Customs, traditions and even taboos originate from thousands of years of history steeped in mythology and symbolism. In contrast to the Western New Year on the 1st of January, dates change every year in accordance to the Lunar calendar. Depending on a person’s birth date, 2019 as the Year of the Pig will mean a favourable year for some and an inauspicious one for others. Sights and sounds associated with CNY typically revolve around the purpose of ushering in prosperity, good fortune and success.

CNY Around Asia


Our Chinese colleagues are busiest in the weeks leading up to CNY. Much like Christmas in the West, a ton of effort goes into festive decorations, planning menus and gifting. Swathes of lucky red and gold colours are everywhere from lanterns, decorations, money envelopes and clothes.

Travel is often involved in larger countries where people head home to neighbouring cities.
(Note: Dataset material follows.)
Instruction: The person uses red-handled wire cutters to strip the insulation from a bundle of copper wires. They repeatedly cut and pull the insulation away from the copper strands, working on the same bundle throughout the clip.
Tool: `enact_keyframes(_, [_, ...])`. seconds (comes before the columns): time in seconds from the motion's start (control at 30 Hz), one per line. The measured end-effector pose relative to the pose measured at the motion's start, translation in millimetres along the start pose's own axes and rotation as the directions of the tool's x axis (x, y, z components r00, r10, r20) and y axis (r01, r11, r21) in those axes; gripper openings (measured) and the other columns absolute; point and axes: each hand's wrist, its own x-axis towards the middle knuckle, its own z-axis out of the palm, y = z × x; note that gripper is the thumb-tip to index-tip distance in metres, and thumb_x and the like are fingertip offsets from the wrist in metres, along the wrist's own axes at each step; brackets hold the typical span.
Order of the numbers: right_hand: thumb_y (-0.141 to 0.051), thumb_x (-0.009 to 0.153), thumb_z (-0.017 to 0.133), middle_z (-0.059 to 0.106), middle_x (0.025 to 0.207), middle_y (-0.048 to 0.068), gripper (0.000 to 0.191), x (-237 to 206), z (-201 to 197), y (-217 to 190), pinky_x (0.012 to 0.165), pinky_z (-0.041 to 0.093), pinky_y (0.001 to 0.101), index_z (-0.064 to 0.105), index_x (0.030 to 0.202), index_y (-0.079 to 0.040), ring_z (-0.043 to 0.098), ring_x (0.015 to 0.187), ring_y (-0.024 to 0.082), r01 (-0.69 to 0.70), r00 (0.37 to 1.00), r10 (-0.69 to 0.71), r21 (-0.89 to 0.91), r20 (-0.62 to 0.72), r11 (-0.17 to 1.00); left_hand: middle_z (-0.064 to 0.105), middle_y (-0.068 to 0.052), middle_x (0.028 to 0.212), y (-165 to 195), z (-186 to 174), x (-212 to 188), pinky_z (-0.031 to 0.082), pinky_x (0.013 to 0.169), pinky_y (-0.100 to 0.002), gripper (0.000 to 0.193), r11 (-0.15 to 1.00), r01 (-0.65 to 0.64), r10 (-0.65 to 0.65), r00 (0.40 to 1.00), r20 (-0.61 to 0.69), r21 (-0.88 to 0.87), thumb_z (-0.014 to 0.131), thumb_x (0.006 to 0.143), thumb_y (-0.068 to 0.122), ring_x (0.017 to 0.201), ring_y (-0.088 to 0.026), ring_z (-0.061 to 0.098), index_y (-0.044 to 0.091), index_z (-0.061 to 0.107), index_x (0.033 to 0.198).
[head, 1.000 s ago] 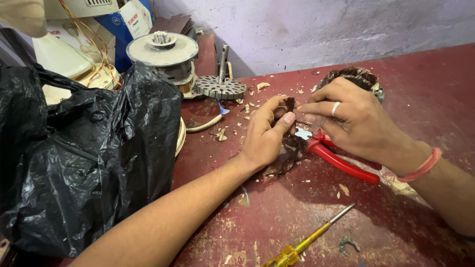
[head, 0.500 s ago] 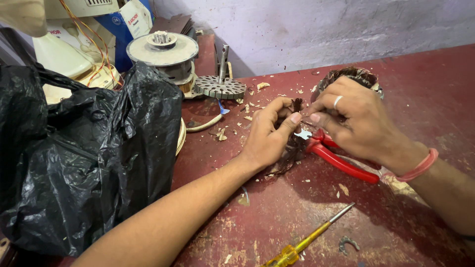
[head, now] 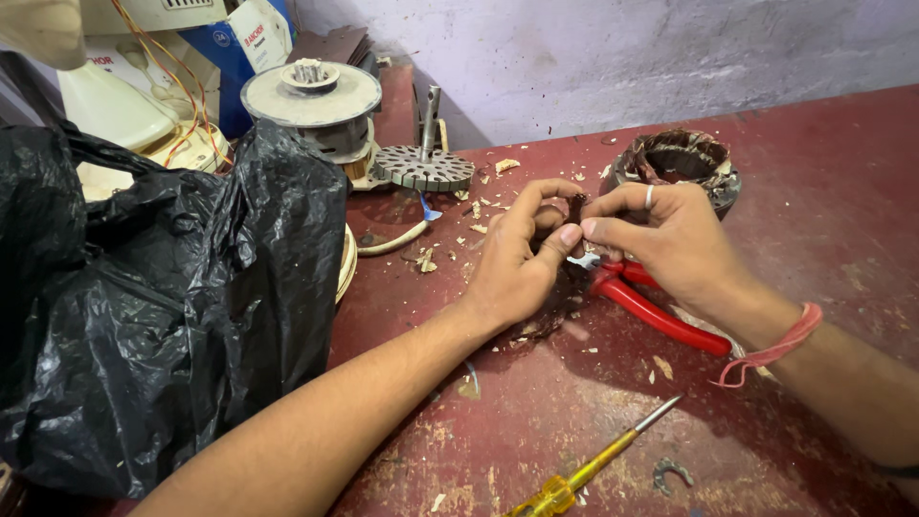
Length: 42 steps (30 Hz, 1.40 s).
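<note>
Two bare hands meet just above the red-handled pliers on a red table. The left hand and right hand both pinch a dark tangle of wire, fingertips pressed together. A yellow screwdriver lies nearer than the pliers.

1. Black plastic bag fills your left side.
2. Yellow-handled screwdriver lies at the near edge of the red tabletop.
3. Round slotted metal disc sits behind, a motor housing beside it.
</note>
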Motion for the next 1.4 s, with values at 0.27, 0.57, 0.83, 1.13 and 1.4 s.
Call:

Fun fact: Per Statista, China sees the largest human migration pattern in history with 350 million people leaving major cities for rural parts of the country. For an idea of scale, this surpasses two of the world’s largest pilgrimages: the Arba’een Pilgrimage in Iraq (40 million) and the Hajj in Mecca (2 million).

There is also a growing trend of outbound travelers who plan leisure holidays overseas, powered by the accessibility of air travel and online travel resources. The period is an opportunity for brands and consumers alike to take advantage of seasonal promotions.

Going back to roots of tradition, different countries have their own sets of customs. Here are a few popular ones:

Prosperity Toss (Singapore, Malaysia, Indonesia)

Our teams looks forward to the annual Prosperity Toss, also known as “Yu Sheng” or “Lo Hei” which literally translates to “toss up.” The dish is essentially a raw fish salad with shredded vegetables and a variety of accompanying sauces and condiments. For the uninitiated, it is as messy and it is entertaining: diners stand around the table and shredded ingredients into the air with their chopsticks while reciting auspicious wishes or simply “lo hei!” It is believed that the higher and more enthusiastic the toss, the greater the fortune.

Lion Dance (Singapore and Hong Kong)

The Lion Dance is another massively popular activity said to bring wealth to the people and places they visit. Costumed and highly experienced dance troupes perform acrobatic shows moving in sync to drum beats, gongs and clashing cymbals heard all throughout the festive period.


“Huat ah!” Blis SG poses with a troupe of fortune-bearing lions

Nian Gao – Rice Cakes (Hong Kong)

A Cantonese tradition synonymous the Lunar New Year, this a sweet, chewy glutinous rice cake made with almonds and Chinese brown sugar. As with all traditions, luck is believed to come to those who eat it.

Nian Gao sounds identical to a word meaning “higher year.”

Tech meets Tradition

One of the more interesting trends we’re seeing today is how these age old traditions are being adapted to today’s digitally connected world.

Giving gifts and red packets containing cash known as “ang pow”/“hong bao” (Mandarin) or “lai see” (Cantonese) is one of the oldest and most anticipated practices of the season. An example of technology influencing tradition is the adoption of cashless red packets. DBS, a Singaporean bank, cites a 6x rise in the use of its e-packets to send and receive money. Upon scanning with the bank’s mobile app, paper ang bao’s triggering AR-animations on envelope design.

In Asia, aside from the travel sector, retail and food companies view this period as a key season to drive sales and engagement. Mobile shopping and on-demand food services see huge spikes in user activities, implying convenience, affordability and connectivity as triggers to trends.

While modern practices can seemingly take away the charm and nostalgia of generations-old practices, the challenge for brands to really resonate with today’s customer is to integrate the core values of the season – family, food and festivities – in a way that is values emotion and kinship over transaction.